這樣的家世,無論在南在北都不容小覷,讓這些塢壁主們在面對沈哲子的時候,並沒有心理優勢可言。或許心中或多或少還存著幾分輕鄙,但也實在沒有必要因一時意氣而得罪這樣的人家。

說實話,如果江東是換了別人到來,哪怕是瑯琊王氏那樣的高門子弟,也不會讓這些塢壁主們過分緊張。門第、名望對他們這群距地而守的人而言,都是虛的,即便不好得罪,也有大把可供回旋的余地,又或者幹脆不予理會。

可是吳興沈家這樣的豪宗,名望與實力已經兼具,不聲不響的便將數千戰兵送過江來。無論換了誰,都免不了要不寒而栗。面對這樣的強龍過境,這些人心內可謂是復雜得很,又糾結得很。

人家已經是蔚然壯觀的參天大樹,他們不過只是小樹苗而已,假使真的要為難,旁枝微微探出,便能將他們遮蔽的不見天光。

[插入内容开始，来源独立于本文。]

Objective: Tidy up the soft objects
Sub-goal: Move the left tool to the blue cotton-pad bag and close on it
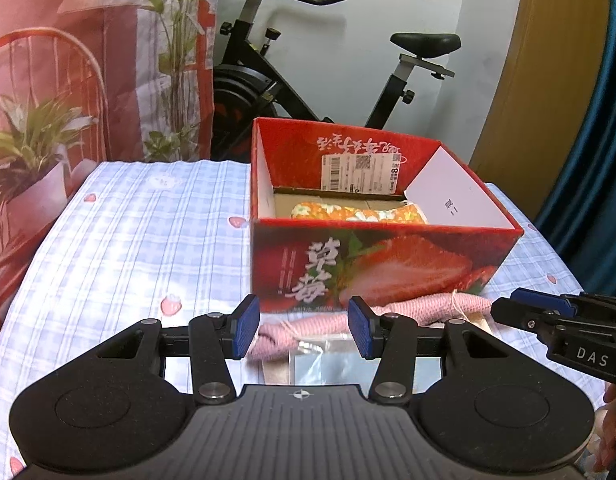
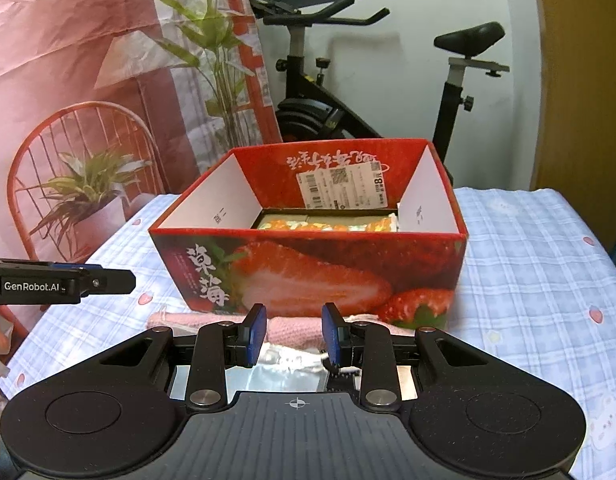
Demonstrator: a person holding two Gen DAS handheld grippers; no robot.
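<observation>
Both the left gripper [image 1: 303, 330] and right gripper [image 2: 293, 334] hang spread wide over the pink knitted cloth [image 2: 293, 330], just in front of the strawberry box [image 1: 372, 268].

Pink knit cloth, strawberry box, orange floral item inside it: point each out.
Pink knit cloth [image 2: 291, 330], right wrist view, middle of the roll.
Strawberry box [image 1: 388, 268], left wrist view, front wall.
Orange floral item [image 1: 348, 213], left wrist view, top surface.
</observation>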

讓邢嶽那小子先來做試探,不過是為了掌握更對對方的態度和想法,從而做出更好的判斷。

可是看到跟隨在沈哲子隊伍中完好無損、且又滿臉羞憤望著他們的邢嶽,這些人才發現其實也真是多此一舉,他們仍然不能把握沈哲子的想法。氣力遜於人,而鄉人又不能共守進退,終究還是免不了受制於人。

“老朽秦黎,雖然長在鄉中懶臥,但也多聞沈駙馬之名。沈侯少年壯志,名傳江表,今日得見,於我實在幸甚。”

沈哲子等人行到近前來,對面一名站在中央的灰袍長髯老者邁步上前,對沈哲子說道。

旁邊另有一名中年人也行上來,笑語道:“秦老或許還與沈駙馬有幾分淵源可敘,早年尊府大君沈瀾公過江任事之時,正與秦老同縣而任。”

沈哲子聽到這話,不免微微一愣,他那未曾謀面的祖父沈瀾,可是最典型的土財主,平生唯獨鐘意在鄉中巧取豪奪,否則也不會留下偌大家業供他們父子兩個折騰。沈哲子都不知他祖父居然還有過江任官的履歷,但想來應該也不是什麽顯職,頂了天也就是一個縣尉。

不過這也就是一個打開話題的借口而已,倒也不必深論,沈哲子上前作揖,笑語道:“多謝長者高眼有望,年淺識短,疏於禮見,還望見諒。”

對方倒也沒有由此而攀關系的意思,點明此節後,其他人便都紛紛做自我介紹。

今次前來會面的人家共有七家,那個私自前來的邢嶽並不能算數,那個小子本身應該也做不了什麽主,只是為了來見偶像一眼,可以不論。

這些人家各自的背景,杜赫也都與沈哲子講述過。

那個名為秦黎的老者,大約可以視作這些人的一個頭目,本身年紀已經最大,家勢在塗中這一片區域也不弱,聚集了千數戶鄉人,中興之初曾經擔任過滁縣縣令,只是並沒有過江經營,因事被免之後,便一直居住在鄉中。不過其家子弟倒是多有在外,甚至還有在台中任事的。

另外幾家也都有相似和不同,有的世居此鄉,有的則是舉族南來。其中一個比較值得一說的便是梁國陳氏,此家倒沒有什麽舊望,但是實力卻在塗中這些塢壁主當中都排得上號,合族男丁、家兵部曲兩千余眾。

去年沈哲子在豫州敗軍中招到的一個降將陳綜便是這個梁國陳氏族人,關系與這裏的陳家大概等同於沈氏東西兩宗,算不上親近,但也有話可說。

這個秦氏和陳氏,也是杜赫挑選出來,需要重點關注的人家。如果與這兩家能夠保持一個良好的往來,那麽其他人家縱有觀望,也都不足為慮。

因為有了邢嶽那一件事,這些人也不好意思再強要沈哲子孤身入營,於是杜赫便點出了五十余人,隨著沈哲子一同入營。

鶴崗這個地方地勢不錯,本身是一片丘陵緩坡被削平,下方有一座湖,其他各方面都有道路連接。沈哲子等人穿過高至肩膀的土墻行入進來,便看到開闊的空地上分布著許多土台,也有許多簡陋的屋舍散布在其中,確是符合一個集市的模樣,甚至還不乏有交易在進行著。

塢壁雖然兼具軍事和生產職能,有著極大的封閉性,但也是受限極大,並不能完全的自給自足,其本身的生產能力也都參差不齊,並不能徹底滿足生活所需。像是食鹽和鐵器等這一類對產地和技術有要求的生活和生產品,往往還需要從外界獲得。